### Task instructions
Retype, without any change, the first line of the records and every line after it through the one containing "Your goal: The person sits".

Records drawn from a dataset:
........
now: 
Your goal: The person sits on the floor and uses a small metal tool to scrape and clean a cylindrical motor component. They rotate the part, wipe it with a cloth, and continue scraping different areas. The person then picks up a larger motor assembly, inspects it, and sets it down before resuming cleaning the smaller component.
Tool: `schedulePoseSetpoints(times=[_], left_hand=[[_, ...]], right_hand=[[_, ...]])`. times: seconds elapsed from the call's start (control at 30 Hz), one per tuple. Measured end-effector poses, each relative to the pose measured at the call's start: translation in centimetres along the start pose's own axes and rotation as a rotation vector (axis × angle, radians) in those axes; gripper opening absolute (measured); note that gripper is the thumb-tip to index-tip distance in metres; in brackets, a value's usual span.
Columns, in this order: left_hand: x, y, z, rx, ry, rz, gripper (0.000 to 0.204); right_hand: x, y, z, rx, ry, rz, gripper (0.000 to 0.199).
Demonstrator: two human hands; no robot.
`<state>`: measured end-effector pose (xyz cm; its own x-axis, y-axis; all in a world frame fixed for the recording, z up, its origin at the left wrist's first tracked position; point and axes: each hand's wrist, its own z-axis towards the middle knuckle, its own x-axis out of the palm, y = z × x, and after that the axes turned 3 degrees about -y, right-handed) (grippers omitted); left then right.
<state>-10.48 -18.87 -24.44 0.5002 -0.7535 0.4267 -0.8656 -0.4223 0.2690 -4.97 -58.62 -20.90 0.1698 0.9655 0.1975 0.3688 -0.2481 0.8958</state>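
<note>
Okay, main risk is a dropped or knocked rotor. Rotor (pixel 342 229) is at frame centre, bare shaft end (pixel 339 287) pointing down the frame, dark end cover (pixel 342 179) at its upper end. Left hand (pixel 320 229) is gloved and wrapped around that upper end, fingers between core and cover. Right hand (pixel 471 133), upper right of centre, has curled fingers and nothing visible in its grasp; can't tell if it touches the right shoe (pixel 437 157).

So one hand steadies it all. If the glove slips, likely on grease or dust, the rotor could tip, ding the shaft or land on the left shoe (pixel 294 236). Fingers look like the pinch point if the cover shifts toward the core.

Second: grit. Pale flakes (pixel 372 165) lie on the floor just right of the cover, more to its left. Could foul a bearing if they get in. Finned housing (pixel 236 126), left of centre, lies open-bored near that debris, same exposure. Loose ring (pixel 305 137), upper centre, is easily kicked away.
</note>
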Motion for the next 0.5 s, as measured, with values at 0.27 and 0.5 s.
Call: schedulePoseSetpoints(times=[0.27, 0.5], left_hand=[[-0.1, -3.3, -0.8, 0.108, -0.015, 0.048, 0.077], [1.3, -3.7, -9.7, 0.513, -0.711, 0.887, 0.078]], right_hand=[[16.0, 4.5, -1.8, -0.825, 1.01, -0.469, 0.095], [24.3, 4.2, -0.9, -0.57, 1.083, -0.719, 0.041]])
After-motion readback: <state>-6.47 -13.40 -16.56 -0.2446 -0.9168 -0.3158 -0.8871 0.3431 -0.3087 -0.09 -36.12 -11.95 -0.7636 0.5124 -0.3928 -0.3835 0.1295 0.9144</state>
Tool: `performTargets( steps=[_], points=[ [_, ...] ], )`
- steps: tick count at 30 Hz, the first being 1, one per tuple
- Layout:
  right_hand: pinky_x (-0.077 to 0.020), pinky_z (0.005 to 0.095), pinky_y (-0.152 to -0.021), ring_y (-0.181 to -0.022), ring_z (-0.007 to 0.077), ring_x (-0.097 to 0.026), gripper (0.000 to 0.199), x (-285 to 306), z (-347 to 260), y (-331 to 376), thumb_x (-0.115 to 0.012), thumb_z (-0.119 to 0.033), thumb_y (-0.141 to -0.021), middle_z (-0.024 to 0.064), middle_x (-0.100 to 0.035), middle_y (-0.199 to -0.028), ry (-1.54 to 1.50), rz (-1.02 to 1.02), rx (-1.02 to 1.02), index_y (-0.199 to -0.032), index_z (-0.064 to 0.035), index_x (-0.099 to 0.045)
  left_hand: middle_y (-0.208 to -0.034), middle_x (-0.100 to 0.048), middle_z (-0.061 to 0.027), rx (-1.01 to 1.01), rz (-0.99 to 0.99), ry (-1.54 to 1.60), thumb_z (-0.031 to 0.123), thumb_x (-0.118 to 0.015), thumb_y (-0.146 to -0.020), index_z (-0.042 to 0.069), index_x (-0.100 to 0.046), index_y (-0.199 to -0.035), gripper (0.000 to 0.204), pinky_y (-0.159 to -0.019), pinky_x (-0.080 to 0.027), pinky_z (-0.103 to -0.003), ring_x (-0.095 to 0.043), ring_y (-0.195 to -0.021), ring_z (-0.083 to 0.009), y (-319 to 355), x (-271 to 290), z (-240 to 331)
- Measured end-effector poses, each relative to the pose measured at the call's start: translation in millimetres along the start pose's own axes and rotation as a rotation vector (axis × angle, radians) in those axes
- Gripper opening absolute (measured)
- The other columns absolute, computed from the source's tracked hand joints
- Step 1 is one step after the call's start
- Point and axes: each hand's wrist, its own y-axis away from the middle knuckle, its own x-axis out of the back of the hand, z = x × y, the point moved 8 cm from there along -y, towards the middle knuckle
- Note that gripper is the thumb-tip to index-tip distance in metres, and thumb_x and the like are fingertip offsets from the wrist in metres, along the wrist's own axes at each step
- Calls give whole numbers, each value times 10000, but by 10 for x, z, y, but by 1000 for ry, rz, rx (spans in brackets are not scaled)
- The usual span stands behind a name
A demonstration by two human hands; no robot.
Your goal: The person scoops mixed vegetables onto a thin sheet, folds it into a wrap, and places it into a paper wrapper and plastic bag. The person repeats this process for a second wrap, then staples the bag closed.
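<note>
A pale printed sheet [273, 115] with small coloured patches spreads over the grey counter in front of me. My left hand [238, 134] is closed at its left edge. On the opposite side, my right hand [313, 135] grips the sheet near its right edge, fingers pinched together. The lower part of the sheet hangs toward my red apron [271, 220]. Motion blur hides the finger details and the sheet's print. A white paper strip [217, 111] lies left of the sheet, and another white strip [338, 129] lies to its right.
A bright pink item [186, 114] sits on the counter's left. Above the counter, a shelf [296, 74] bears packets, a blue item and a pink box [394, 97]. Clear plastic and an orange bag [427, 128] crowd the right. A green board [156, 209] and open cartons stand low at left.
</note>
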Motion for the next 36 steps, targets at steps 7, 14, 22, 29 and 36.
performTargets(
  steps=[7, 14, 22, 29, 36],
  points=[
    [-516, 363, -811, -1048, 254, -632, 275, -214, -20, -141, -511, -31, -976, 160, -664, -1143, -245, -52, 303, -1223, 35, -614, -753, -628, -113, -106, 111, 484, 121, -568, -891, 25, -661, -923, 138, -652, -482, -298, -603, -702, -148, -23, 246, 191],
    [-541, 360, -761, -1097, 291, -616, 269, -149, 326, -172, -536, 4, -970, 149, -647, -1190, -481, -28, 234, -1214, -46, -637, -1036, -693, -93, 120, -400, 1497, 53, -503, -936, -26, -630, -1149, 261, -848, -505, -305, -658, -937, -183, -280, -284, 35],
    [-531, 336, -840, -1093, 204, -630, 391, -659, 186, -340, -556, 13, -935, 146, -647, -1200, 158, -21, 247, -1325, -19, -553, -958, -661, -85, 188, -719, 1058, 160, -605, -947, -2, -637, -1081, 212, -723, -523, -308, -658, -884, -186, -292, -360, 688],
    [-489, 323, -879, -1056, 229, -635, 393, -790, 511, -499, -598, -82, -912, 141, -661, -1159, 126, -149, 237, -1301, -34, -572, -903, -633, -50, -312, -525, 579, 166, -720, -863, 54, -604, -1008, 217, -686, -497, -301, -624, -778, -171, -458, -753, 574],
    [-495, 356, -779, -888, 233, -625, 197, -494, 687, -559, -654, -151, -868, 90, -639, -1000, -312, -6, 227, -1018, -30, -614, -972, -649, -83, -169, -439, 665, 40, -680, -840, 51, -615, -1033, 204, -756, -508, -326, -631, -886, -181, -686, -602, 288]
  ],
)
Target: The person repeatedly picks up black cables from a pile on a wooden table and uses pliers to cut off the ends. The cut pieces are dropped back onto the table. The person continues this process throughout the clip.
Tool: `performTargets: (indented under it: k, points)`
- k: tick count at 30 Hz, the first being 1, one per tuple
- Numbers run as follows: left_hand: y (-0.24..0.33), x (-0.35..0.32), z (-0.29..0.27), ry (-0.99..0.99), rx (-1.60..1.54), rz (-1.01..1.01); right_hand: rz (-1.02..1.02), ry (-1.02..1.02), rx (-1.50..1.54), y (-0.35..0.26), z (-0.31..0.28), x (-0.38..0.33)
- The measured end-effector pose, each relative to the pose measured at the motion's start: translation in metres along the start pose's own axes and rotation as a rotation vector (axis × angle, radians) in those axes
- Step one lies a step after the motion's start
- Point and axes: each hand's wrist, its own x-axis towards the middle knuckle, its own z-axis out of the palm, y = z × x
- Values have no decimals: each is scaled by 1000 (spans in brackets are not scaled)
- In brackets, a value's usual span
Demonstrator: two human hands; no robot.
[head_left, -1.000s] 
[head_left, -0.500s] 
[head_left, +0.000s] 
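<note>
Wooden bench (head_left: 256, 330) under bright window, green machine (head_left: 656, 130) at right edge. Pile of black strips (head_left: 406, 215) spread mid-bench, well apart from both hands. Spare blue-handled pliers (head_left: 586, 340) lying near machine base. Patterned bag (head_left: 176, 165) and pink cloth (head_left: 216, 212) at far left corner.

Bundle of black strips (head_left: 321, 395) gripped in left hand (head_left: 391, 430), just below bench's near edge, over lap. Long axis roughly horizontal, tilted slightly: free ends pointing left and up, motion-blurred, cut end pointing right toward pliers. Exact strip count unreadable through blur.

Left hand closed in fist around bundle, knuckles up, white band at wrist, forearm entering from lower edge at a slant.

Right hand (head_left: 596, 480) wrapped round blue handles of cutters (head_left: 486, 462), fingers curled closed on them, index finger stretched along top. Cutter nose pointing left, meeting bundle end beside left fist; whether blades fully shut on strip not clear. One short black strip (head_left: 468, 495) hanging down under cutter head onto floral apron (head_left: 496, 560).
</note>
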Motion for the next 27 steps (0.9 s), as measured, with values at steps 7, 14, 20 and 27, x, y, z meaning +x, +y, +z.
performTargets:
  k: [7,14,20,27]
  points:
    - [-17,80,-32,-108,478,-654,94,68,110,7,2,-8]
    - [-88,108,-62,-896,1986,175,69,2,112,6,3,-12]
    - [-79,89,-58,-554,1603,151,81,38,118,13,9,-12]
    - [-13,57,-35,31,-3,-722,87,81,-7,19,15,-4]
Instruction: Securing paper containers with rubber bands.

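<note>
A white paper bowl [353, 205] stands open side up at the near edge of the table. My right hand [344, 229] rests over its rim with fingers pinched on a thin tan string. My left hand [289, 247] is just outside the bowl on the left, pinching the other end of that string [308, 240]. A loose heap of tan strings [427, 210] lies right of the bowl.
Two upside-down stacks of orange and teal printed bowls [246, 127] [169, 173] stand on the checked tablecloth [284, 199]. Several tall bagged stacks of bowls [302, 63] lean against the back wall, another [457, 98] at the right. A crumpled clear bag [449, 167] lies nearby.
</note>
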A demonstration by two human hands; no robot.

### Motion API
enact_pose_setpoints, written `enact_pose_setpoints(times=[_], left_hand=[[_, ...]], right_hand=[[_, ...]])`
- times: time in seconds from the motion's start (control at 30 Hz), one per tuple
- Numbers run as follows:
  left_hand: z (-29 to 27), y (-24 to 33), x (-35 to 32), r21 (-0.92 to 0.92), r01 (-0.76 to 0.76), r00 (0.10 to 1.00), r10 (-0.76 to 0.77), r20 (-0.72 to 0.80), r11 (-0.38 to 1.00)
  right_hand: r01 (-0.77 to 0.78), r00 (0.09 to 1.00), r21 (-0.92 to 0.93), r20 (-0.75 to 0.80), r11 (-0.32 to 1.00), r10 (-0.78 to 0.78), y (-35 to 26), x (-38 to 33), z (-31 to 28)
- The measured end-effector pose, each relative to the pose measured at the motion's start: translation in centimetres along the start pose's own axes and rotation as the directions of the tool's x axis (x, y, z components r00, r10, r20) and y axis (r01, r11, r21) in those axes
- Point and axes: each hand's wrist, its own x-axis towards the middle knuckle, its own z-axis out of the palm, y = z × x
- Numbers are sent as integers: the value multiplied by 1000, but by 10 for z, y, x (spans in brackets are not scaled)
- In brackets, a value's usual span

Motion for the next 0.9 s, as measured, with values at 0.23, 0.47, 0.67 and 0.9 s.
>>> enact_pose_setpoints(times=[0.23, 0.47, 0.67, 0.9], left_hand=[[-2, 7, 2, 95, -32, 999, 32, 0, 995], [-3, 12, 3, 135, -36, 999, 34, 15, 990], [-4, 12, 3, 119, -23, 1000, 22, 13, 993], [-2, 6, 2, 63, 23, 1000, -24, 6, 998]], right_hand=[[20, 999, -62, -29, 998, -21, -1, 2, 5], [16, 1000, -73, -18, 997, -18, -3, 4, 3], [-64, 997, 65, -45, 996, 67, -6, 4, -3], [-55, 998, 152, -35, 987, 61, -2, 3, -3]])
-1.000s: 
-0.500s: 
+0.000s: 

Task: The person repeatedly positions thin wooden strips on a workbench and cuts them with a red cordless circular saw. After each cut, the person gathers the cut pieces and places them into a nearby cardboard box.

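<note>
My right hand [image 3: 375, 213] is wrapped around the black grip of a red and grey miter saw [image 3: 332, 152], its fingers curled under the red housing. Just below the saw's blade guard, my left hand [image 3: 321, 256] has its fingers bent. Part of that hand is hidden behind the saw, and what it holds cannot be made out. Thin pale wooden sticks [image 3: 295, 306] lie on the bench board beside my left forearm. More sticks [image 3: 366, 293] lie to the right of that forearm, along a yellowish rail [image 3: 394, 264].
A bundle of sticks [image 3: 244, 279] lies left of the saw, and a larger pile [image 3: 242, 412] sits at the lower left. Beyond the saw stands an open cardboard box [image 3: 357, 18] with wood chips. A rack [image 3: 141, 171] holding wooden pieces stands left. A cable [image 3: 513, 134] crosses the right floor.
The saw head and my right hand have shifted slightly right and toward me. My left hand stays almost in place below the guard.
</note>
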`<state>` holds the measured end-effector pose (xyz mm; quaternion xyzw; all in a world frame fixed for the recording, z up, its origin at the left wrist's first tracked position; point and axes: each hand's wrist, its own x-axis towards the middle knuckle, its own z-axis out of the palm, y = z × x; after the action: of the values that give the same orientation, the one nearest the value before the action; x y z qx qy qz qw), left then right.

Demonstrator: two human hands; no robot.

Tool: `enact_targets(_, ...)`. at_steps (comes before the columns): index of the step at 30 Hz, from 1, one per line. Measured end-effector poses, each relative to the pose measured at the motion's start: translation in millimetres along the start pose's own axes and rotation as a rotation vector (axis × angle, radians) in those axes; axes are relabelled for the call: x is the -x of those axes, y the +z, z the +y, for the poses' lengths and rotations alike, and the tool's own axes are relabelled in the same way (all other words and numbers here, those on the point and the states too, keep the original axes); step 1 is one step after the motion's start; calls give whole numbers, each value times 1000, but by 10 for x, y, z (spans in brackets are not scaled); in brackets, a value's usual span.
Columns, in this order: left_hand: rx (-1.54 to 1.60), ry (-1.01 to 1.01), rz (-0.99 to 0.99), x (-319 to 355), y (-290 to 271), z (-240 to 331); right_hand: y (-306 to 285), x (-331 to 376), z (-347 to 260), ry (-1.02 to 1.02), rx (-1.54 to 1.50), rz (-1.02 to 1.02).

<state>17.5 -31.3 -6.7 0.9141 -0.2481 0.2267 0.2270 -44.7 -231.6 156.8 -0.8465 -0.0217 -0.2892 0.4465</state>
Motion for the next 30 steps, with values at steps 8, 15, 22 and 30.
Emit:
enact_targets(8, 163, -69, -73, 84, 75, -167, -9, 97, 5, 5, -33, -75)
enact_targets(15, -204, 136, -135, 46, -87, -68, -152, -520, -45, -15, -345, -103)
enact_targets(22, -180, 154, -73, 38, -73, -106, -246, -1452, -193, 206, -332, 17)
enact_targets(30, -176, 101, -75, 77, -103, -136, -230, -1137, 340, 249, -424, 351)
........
### Answer to this problem
now: 
Your goal: The person sits on the floor and uses a small metal tool to scrape and clean a cylindrical motor component. They rotate the part, wipe it with a cloth, and continue scraping different areas. The person then picks up a larger motor assembly, inspects it, and sets it down before resuming cleaning the smaller component.

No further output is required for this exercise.